Dos caminos divergentes para excomandantes de las FARC

El excomandante de las FARC conocido como Jesús Santrich abre los brazos durante una conferencia de prensa en la sede del partido político de las FARC tras haber sido liberado de una segunda detención por narcotráfico en Bogotá, Colombia, el jueves 30 de mayo de 2019. (AP Foto/Fernando Vergara)

Por César García AP/ The New York Times

BOGOTÁ (AP) — El excomandante de las desaparecidas Fuerzas Armadas Revolucionarias de Colombia (FARC), alias Jesús Santrich, fue liberado el jueves tras permanecer 13 días detenido.

La Fiscalía General de Colombia publicó en Twitter que así cumplió con una orden de la Corte Suprema que había ordenado la víspera su liberación inmediata. En tanto, el abogado del exguerrillero, Gustavo Gallardo, dijo a The Associated Press que “Santrich está libre y en este momento se dirige a su sede política en el centro de la ciudad”.

Santrich, de 52 años, es requerido por narcotráfico en Estados Unidos. Ese país pidió su detención y extradición en 2018.

El ex guerrillero “Jesús Santrich” hace la señal de la victoria al asomarse al balcón de la sede política de la FARC. Foto AP/Fernando Vergara

Luego de que Santrich llegara a la sede política, salió unos minutos al balcón y gritó “¡Viva La Paz de Colombia y abajo la intervención de los Yankis!”.

El senador y excomandante de las FARC, Carlos Antonio Lozada, tuiteó: “Santrich ya es libre. Bienvenido camarada. Te esperamos en nuestra sede del partido.
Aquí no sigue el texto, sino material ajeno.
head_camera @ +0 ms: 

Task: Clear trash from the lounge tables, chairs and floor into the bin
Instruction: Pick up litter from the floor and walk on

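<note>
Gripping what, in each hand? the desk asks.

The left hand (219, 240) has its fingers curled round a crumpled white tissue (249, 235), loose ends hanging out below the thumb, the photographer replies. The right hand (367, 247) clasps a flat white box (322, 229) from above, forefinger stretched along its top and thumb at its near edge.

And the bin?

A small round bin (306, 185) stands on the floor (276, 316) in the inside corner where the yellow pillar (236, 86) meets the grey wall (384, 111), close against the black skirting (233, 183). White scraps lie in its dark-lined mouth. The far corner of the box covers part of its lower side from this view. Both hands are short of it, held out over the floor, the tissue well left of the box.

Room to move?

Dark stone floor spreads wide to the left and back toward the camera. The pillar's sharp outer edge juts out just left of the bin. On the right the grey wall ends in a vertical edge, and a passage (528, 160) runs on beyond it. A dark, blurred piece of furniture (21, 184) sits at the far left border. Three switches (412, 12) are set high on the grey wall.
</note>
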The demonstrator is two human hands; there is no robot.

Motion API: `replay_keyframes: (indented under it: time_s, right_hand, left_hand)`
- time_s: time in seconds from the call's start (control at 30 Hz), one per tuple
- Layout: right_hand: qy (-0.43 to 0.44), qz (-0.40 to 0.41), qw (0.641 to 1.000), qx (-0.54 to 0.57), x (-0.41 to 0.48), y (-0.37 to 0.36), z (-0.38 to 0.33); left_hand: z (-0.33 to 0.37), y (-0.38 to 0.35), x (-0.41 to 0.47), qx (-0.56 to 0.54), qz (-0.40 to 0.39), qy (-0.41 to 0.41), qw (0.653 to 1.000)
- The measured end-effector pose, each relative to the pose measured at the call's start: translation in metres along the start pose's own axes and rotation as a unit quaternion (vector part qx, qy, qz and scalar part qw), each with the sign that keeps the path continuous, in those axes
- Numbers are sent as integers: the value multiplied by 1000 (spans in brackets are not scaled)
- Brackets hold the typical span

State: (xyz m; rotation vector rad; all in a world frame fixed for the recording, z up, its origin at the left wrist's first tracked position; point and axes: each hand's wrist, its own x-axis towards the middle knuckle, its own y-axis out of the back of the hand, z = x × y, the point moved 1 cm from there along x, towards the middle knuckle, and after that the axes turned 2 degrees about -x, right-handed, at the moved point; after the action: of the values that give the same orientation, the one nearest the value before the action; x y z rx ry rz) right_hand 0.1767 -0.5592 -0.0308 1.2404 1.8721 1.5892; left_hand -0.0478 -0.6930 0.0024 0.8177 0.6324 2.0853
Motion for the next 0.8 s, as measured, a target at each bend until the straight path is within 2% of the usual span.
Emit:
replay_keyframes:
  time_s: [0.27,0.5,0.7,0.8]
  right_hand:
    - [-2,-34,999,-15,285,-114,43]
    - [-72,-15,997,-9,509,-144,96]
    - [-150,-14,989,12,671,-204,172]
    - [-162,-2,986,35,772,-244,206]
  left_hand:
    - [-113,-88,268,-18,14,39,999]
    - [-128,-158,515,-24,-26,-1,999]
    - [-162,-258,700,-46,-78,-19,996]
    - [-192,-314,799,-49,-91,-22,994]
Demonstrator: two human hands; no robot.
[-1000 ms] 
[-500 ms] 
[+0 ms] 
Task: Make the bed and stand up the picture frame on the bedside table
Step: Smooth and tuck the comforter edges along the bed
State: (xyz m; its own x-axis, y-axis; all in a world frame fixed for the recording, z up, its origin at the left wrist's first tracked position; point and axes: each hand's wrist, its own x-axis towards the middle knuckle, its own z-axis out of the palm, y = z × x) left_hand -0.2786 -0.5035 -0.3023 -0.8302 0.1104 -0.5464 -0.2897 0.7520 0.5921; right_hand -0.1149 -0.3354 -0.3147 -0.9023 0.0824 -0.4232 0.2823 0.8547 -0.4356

Desde ayer estamos gestionando para tu posesión en la Cámara de Representantes”.

Por la tarde, un vocero de la oficina de prensa de la Cámara de Representantes que pidió el anonimato por no estar autorizado para hacer declaraciones dijo a la AP que la toma de posesión de Santrich ante el Congreso podría demorarse debido a que el grupo jurídico de la Cámara está analizando la decisión de la Corte y el excomandante debe cumplir con varios requisitos.

Días atrás todo indicaba que Santrich sería liberado de la cárcel de La Picota, donde estuvo 13 meses, pero fue recapturado por la policía colombiana alegando que se habían recopilado pruebas de último minuto que indicaban que el exguerrillero planificó un envío de cocaína a Estados Unidos meses después de que las FARC firmaran el tratado de paz de 2016.

La vicepresidente Martha Lucía Ramírez dijo en rueda de prensa que el gobierno es respetuoso de la decisión que tomo la Corte pero “es muy doloroso para el país que ver a alguien quien esta involucrado en el narcotráfico, en las mafias con los mexicanos, que tanto daño le hacen a Colombia, pueda estar en la calle como si no hubiera pasado nada”.

El excomandante de las FARC no había encarado a la justicia porque la semana pasada, cuando debía confrontar a una jueza, su defensa argumentó que no tenía fueros para juzgarlo. Según dijo, Santrich debía comparecer ante la Jurisdicción Especial para la Paz (JEP) –el organismo encargado de juzgar los crímenes cometidos por los actores del conflicto armado– porque había logrado una banca en el Congreso en las elecciones legislativas de 2018 pese a que nunca tomó posesión.

El acuerdo de paz garantiza penas no carcelarias para los comandantes guerrilleros que cumplan con los procesos de verdad y reparación de las víctimas que lleva adelante la JEP. Los delitos cometidos después de la firma del acuerdo deben ser juzgados por la justicia ordinaria.

En otro caso, la JEP ordenó el jueves la apertura de una investigación al excomandante de las FARC, Iván Márquez, tras no presentarse a dos citaciones de ese órgano judicial. En un comunicado de prensa la JEP sostuvo que Márquez ha incumplido “las condiciones que el sistema jurídico le impone para mantener los beneficios, derechos y garantías tras la firma del acuerdo de paz”.

Días atrás, Márquez envió a los miembros de la Fuerza Alternativa Revolucionaria del Común –el partido político de las FARC– una carta en la que manifestó que fue un error haber entregado las armas. Por ello, la JEP señaló que “la manifestación hecha por Márquez permite inferir que rechaza su compromiso con el acuerdo final y con el proceso de reincorporación y transición de las armas a la vida ciudadana”.

Desde hace más de cinco meses se desconoce el paradero de Márquez, aunque según las autoridades no ha salido del país.

El comandante de las fuerzas militares, general Luis Navarro, dijo recientemente a la AP que desde la firma del acuerdo de paz hay unos 1.700 disidentes de las FARC en todo el país.